# DIRECTIONS FOR THIS TASK
Search the material for the string "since" and reply with how many lines contain it, nothing else.

# SUPPLIED INFORMATION

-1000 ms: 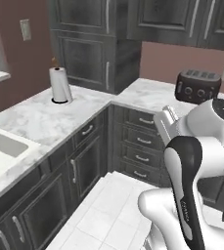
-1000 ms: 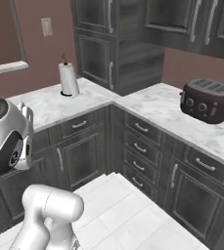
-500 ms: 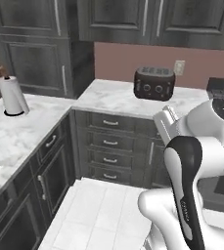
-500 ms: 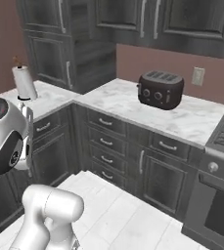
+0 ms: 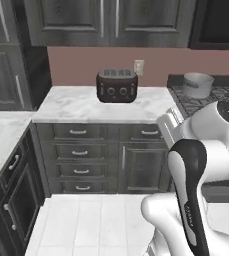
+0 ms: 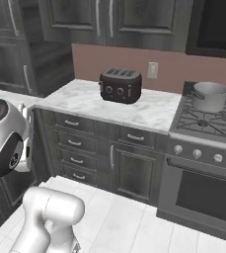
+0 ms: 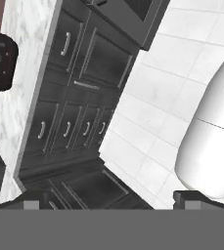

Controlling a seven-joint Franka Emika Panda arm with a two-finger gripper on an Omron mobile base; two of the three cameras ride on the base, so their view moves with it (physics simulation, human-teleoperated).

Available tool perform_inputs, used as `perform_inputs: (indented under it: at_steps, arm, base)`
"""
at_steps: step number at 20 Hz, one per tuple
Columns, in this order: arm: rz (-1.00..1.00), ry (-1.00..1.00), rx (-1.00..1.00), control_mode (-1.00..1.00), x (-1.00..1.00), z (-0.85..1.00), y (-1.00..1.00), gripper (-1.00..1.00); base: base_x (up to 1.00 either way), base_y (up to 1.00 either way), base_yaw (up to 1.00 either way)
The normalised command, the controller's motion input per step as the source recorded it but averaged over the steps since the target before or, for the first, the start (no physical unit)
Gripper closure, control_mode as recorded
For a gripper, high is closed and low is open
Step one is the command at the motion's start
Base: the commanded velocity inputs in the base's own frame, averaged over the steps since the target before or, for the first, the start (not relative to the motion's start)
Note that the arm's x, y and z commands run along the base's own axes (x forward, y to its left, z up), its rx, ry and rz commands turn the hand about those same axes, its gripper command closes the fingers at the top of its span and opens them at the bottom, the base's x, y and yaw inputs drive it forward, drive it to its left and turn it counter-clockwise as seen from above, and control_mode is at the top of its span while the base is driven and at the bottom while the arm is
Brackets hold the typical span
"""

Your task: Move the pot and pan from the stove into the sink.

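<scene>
Even soft light (rendered), sharp, shadowless

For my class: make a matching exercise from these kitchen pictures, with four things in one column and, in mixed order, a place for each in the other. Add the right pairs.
Things:
1. toaster
2. pot
3. wall socket
4. row of round knobs

Places:
A. on the front of the stove
B. on the pink wall behind the toaster
C. on the marble counter
D. on a back burner of the stove

Pairs: 1-C, 2-D, 3-B, 4-A
</scene>
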Motion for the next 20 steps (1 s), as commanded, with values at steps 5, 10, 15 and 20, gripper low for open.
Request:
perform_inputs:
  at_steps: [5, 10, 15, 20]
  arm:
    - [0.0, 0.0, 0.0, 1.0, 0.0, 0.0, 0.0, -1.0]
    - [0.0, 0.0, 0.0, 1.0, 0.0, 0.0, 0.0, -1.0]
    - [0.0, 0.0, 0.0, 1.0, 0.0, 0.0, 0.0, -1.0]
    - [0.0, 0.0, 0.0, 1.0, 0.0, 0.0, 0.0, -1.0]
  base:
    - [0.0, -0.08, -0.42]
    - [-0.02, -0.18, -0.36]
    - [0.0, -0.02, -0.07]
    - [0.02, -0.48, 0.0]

# RESPONSE TO THE EXERCISE
2